A scuola invece si impara a scrivere soprattutto con il tema. Se il ragazzo non sa fare il tema, si assegnano tanti temi, dimenticando che se non lo sa fare significa che non possiede determinate capacità scrittorie (logico-linguistiche-testuali etc.); capacità che si costruiscono con una didattica motivante e processuale. La disposizione a scrivere, sulla quale si appoggia gran parte dell’insegnamento non basta; come non basta limitarsi a proporre un’ampia, seppur interessante, rosa di letture, affiancate essenzialmente da fredde griglie di analisi e procedure tecniche che talvolta si acquisiscono meglio leggendo e producendo personalmente.

La scrittura si apprende e si apprende facendola vivere come un “atto creativo, come un qualcosa che ci consente di dare forma all’informe, sia esso privato e intimo o pubblico” (Ibidem).
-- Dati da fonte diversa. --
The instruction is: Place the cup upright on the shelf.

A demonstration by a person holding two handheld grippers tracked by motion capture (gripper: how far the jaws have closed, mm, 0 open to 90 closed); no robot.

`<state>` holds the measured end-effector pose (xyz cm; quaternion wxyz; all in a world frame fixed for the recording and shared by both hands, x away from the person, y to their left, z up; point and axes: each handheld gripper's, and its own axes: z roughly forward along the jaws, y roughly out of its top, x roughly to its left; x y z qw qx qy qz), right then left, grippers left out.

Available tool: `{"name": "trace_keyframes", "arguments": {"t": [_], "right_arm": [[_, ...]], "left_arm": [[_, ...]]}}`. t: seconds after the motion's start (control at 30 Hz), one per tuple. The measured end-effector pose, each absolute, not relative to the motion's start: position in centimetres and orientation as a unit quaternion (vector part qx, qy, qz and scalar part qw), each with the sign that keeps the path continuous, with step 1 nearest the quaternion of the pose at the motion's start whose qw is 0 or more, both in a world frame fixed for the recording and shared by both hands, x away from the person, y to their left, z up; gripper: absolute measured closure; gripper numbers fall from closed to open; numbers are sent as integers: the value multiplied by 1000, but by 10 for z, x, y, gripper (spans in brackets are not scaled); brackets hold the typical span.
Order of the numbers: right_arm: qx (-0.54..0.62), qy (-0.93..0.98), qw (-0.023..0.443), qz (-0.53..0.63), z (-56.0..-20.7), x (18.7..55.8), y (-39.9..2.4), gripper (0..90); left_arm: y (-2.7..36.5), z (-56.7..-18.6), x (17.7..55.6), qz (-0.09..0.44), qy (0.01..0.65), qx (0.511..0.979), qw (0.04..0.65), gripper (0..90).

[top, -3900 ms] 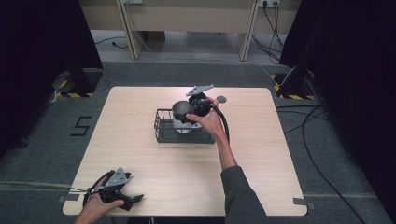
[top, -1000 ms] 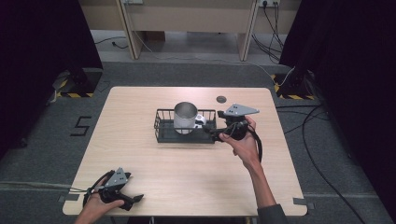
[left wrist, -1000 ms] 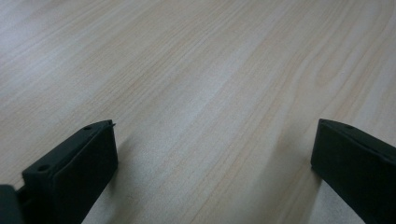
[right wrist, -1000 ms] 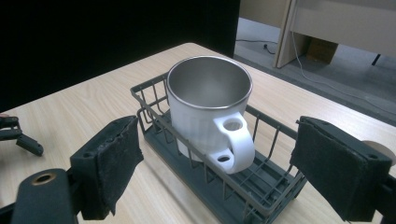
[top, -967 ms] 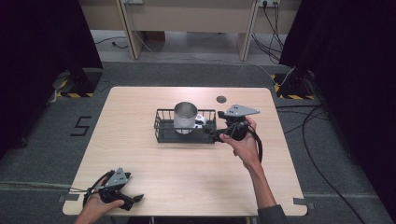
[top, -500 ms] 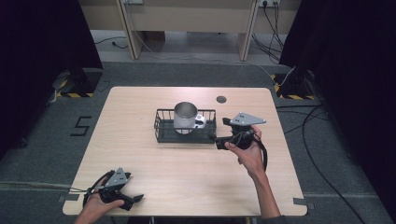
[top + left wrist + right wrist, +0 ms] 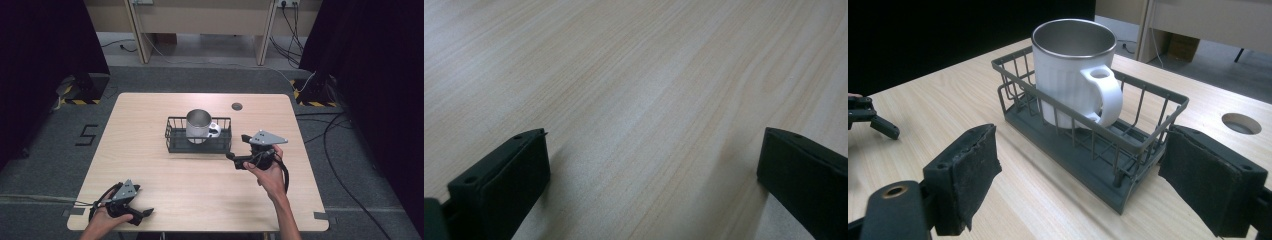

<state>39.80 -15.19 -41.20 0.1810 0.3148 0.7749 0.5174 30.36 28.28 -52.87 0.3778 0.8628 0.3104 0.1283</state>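
High view: mug point(image 7: 198, 125) standing upright inside wire basket point(image 7: 172, 140), in the middle of the counter point(image 7: 150, 115). Right hand-held gripper point(image 7: 235, 160) now pulled back out of the basket, down toward the lower right of the frame, just beside the basket's right end and no longer touching the mug. Was up at the mug a few seconds ago, so the mug looks let go and left in place. Left hand-held gripper point(image 7: 142, 214) resting at the lower left of the frame, same spot as before, well apart from everything. Small round hole point(image 7: 237, 106) in the counter at the upper right.

Left gripper view: bare wooden counter, with the two black jaws spread wide and nothing between them.

Right gripper view: jaws spread wide and empty, one at the lower left, one at the lower right. Mug with white handle sitting in the basket at the middle top of the frame, apart from both jaws. Probably the putting-in step done, and the hand backing away.
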Motion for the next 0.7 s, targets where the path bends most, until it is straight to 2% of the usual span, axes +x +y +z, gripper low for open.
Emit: {"name": "trace_keyframes", "arguments": {"t": [0.7], "right_arm": [[323, 767, 197, 518, -438, 364, -161, 151]], "left_arm": [[283, -529, 304, 128, 310, 863, 378, 0]]}}
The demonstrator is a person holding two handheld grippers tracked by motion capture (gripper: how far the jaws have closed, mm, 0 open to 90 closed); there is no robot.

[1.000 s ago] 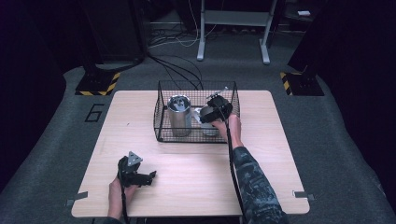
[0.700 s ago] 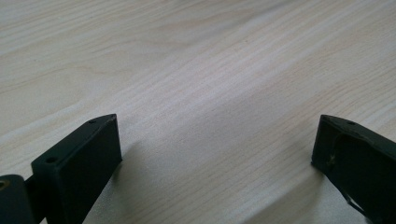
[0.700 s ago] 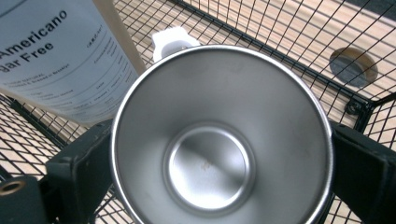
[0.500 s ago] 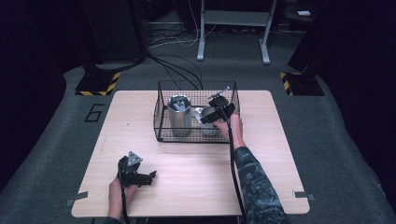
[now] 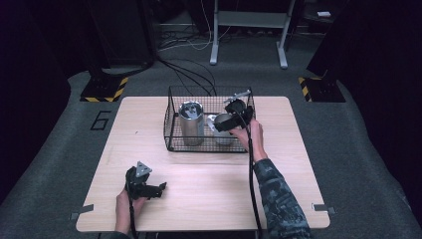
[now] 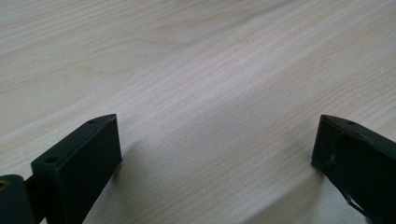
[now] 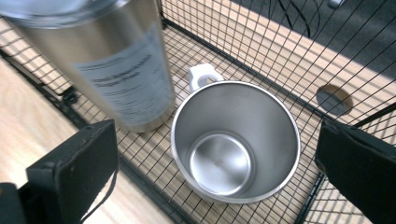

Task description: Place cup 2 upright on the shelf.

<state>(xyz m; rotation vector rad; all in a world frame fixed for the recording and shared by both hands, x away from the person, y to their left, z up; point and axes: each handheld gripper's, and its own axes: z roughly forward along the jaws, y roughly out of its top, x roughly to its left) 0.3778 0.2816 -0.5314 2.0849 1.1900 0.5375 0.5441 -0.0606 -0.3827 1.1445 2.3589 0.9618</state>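
Observation:
A black wire basket (image 5: 171,119) stands at the back middle of the wooden table (image 5: 298,164). Inside it a tall steel tumbler (image 5: 191,122) with a paper label (image 7: 126,77) stands at the left. Beside it sits a steel mug (image 7: 236,140) with a white handle (image 7: 201,73), upright and empty. My right gripper (image 5: 230,119) hangs open just above the mug (image 5: 222,130), one jaw on each side of its rim in the right gripper view. My left gripper (image 5: 158,189) rests open on bare table wood (image 6: 196,93) near the front left, nothing between its jaws.
The basket's wire walls (image 7: 261,42) rise around the mug and tumbler. A round hole (image 7: 332,99) in the tabletop lies beyond the basket. Dark floor with cables (image 5: 191,74) and a metal stand (image 5: 249,30) lies behind the table.
The right gripper has shifted slightly over the mug in the basket. The left gripper has stayed in place.

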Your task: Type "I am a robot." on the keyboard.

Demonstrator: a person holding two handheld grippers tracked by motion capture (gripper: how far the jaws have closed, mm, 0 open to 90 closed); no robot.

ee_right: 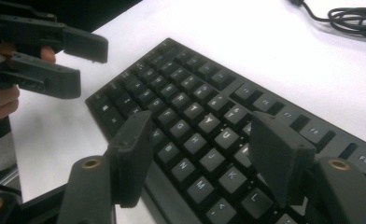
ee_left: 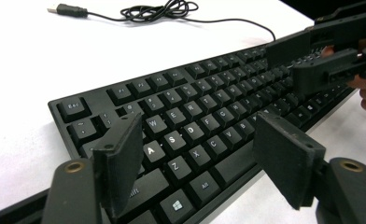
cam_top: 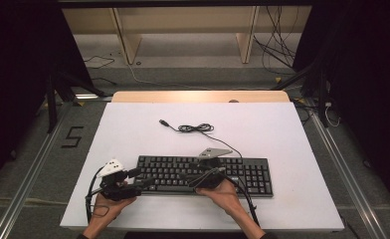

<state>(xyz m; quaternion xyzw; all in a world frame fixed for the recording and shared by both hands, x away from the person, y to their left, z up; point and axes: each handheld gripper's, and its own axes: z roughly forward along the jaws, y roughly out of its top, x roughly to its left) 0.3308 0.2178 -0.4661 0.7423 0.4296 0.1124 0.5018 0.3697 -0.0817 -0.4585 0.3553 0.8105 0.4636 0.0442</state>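
L gripper (ee_left: 200,158) and R gripper (ee_right: 202,154) both gape wide, holding nothing, poised over the front edge of the black keyboard (cam_top: 203,174) lying mid-table with its USB cable (cam_top: 195,128) loose behind. Probably just let go; next, back both clear without nudging the keys.

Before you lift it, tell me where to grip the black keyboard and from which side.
Grip the keyboard by its near long edge, one gripper toward each end, coming in from the person's side. It lies flat and long on the white table, so a low, thin edge suits open jaws; the left gripper and right gripper are probably well placed.
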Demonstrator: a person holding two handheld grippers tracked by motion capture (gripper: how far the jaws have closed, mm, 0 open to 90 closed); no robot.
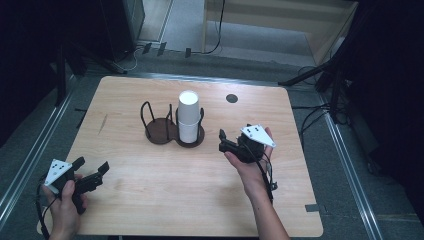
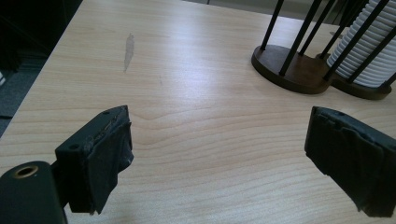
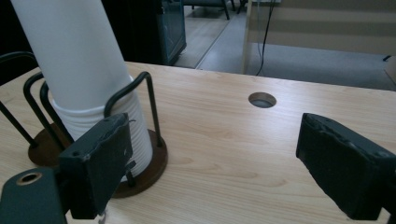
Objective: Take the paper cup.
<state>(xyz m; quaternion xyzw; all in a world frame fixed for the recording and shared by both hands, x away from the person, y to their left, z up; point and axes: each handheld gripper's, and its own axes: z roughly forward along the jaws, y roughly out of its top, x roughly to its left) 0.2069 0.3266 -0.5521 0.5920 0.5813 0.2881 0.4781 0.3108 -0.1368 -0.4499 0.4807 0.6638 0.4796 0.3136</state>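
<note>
A tall stack of white paper cups stands upright in the right-hand ring of a dark twin cup holder near the middle of the wooden bench, and I take that holder as my landmark. Its left-hand ring stands empty, with thin black wire uprights rising from a round brown base. The cups rise well above the wire hoops that fence them in. The right gripper sits just to the right of the holder, held in a hand and pointing toward the cups without touching them; in the right gripper view the stack shows behind its left jaw, and its jaws stand wide apart with only bare bench between them. The left gripper is well apart from the holder, down toward the near left corner of the bench, held in the other hand; its jaws are also spread wide with nothing between them, and in the left gripper view the holder base lies far ahead to the upper right. Behind and to the right of the holder, a small round cable hole sits in the bench top.
</note>
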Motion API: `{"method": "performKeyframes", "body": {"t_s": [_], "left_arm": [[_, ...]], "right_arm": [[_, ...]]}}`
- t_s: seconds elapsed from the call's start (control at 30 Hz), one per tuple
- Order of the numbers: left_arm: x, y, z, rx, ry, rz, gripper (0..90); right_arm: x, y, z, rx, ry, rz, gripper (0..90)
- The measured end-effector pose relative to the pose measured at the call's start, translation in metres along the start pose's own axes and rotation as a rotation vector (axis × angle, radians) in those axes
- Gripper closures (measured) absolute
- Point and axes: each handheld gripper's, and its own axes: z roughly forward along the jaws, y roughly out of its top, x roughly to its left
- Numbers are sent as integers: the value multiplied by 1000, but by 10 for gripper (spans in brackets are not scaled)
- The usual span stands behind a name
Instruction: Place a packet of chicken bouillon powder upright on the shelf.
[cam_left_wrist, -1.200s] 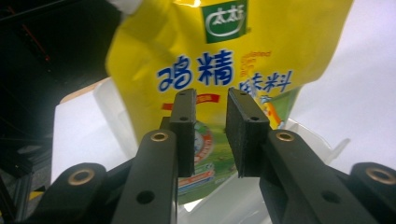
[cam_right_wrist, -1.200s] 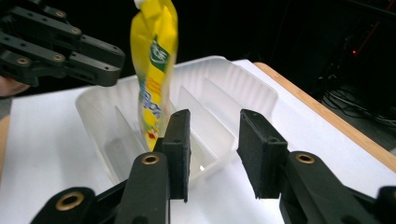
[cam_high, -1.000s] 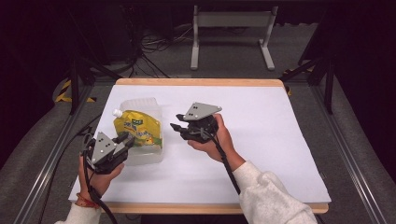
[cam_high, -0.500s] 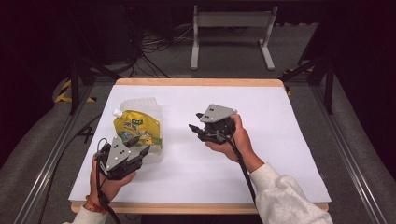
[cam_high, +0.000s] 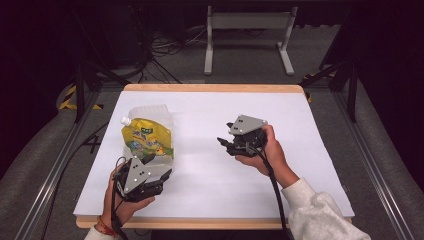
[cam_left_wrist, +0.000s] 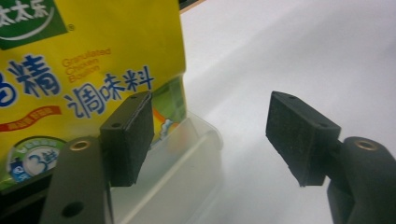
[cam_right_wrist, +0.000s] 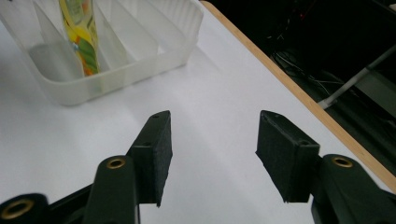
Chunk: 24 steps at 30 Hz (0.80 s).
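A white table (cam_high: 210, 115) carries a clear plastic bin (cam_high: 155, 112) with dividers on its left half. A yellow spouted pouch (cam_high: 146, 140) stands in one of the bin's slots, leaning a little, with its spout up at the far left.

The left gripper (cam_high: 159, 169) sits just beside the near edge of the bin. Its jaws have just been opening and now stand wide, nothing between them; in the left gripper view one pad (cam_left_wrist: 130, 135) is close in front of the pouch's printed face without pressing it.

The right gripper (cam_high: 225, 145) hovers over bare table, well apart from the bin, pointing toward it. Its jaws have just been opening too and hold nothing.

The likely trouble is the pouch itself. It is soft and only propped by thin dividers, so it could slump or tip out of its slot if the left gripper brushes it while drawing away. The bin looks light; a nudge from that gripper could slide it across the smooth table.
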Motion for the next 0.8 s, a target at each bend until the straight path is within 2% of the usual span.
{"method": "performKeyframes", "body": {"t_s": [0.27,0.3,0.57,0.73,0.8], "left_arm": [[-9,-3,1,0,-35,0,253],[-11,-4,1,3,-36,10,253],[-22,-13,10,54,-80,17,226],[-27,-17,15,87,-92,40,217],[-28,-18,16,94,-104,32,213]], "right_arm": [[-4,-17,-5,53,-19,-7,375],[-4,-19,-6,58,-22,-6,366],[-9,-39,-12,108,-55,-5,307],[-9,-55,-16,141,-73,-14,272],[-10,-61,-18,151,-77,-11,258]]}}
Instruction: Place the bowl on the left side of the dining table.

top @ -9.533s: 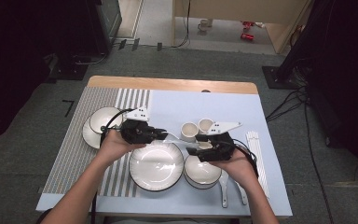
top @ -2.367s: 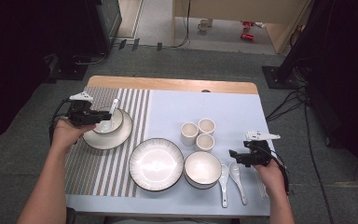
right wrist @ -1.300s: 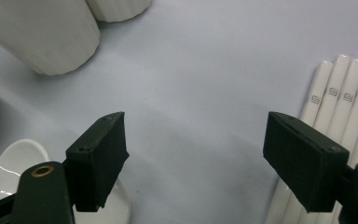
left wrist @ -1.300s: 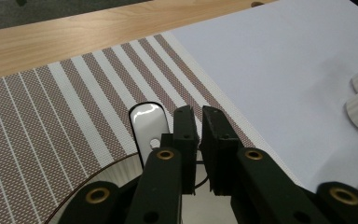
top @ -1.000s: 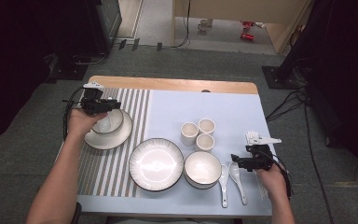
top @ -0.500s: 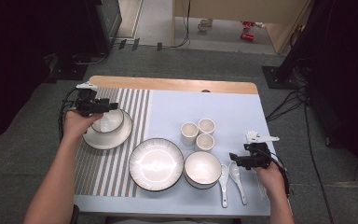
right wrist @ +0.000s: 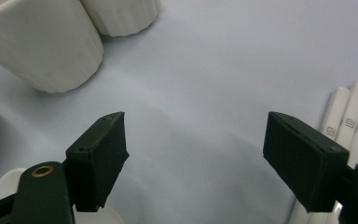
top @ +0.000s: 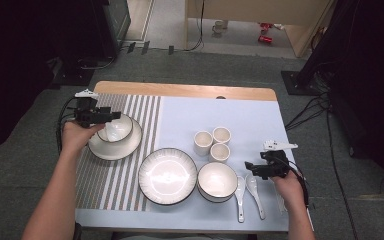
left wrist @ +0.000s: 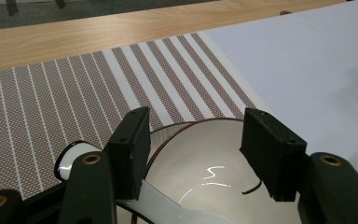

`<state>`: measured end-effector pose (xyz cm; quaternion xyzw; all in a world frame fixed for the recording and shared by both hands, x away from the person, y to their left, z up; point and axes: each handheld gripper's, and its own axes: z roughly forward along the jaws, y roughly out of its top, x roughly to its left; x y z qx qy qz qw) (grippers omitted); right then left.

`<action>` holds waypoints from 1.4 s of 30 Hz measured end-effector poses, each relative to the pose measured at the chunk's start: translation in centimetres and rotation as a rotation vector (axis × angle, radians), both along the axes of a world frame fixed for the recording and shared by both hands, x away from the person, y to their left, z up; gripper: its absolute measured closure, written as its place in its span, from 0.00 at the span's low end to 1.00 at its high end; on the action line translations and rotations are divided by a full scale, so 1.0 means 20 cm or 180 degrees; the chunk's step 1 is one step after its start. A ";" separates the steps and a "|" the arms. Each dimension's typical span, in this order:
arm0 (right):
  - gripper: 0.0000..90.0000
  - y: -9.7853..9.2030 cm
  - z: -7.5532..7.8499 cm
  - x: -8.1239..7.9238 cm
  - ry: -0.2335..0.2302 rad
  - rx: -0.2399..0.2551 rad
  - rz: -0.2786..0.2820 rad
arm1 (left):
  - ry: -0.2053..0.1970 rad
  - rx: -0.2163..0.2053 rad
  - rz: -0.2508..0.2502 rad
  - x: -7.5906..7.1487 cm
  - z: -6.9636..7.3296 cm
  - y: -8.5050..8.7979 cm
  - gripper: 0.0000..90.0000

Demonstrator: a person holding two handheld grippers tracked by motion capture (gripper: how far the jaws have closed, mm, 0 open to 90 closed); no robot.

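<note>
High view: a person seated at a table works a two-jaw gripper in each hand over a set of white crockery. The left gripper (top: 111, 116) hangs over the small bowl (top: 114, 128) that sits on a brown-rimmed plate (top: 111, 148) on the striped placemat (top: 130, 165) at the left side of the table.

Left gripper view: the black jaws stand apart above the bowl's (left wrist: 205, 172) white hollow, one on each side of its far rim, and no pad presses on the ware. They have just been opening, and nothing is gripped between them. The plate's (left wrist: 72, 161) edge peeks out beside the jaw on the left of that view, with the brown-and-white stripes and the wooden table edge (left wrist: 98, 35) beyond.

Across the pale blue cloth (top: 240, 115), the right gripper (top: 252, 170) hovers just beside two white spoons (top: 247, 192) and a medium bowl (top: 217, 181), with three small cups (top: 212, 142) farther up the cloth.

Right gripper view: its jaws gape wide over bare cloth, holding nothing. Two of the cups (right wrist: 42, 42) stand at the upper left of that view, and a row of white chopsticks (right wrist: 352, 126) lies at its right edge.

A large ribbed plate (top: 167, 176) rests between the placemat's things and the medium bowl, touching neither gripper.
</note>
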<state>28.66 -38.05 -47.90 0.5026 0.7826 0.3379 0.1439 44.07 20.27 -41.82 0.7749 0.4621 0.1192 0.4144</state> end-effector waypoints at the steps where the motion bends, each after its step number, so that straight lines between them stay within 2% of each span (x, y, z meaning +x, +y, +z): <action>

Essa richiede delle vere e proprie forme di apprendistato, che durano nel tempo. “Persino chi ha talento non impara in fretta l’arte del saper scrivere, anch’egli sperimenta che il più delle volte la scrittura è conquista; conquista vitale e sofferta” (Ibidem).

Fondamentale diventa prendere in esame questi aspetti, più che l’ignoranza dei nostri alunni, proponendo per la scrittura incontri differiti e in profondità; e questi ultimi sono tanto più felici quanto più l’alunno avverte l’urgenza e il piacere dello scrivere, rendendosi conto che sta sviluppando capacità scrittorie. Capacità che gradualmente si tradurranno in uno stile personale, in grado di comunicare emozioni estetiche ed etiche, pur nel rispetto della “norma”, tante volte violata con nonchalance dal mondo adulto. La scuola lo accompagnerà in questo processo creativo, supportandolo con letture differenziate (letterarie e non), esposizioni orali e uso consapevole di una varietà di parlati.


Per approfondire:

• Dacia Maraini, Amata scrittura, RCS, Milano, 2000.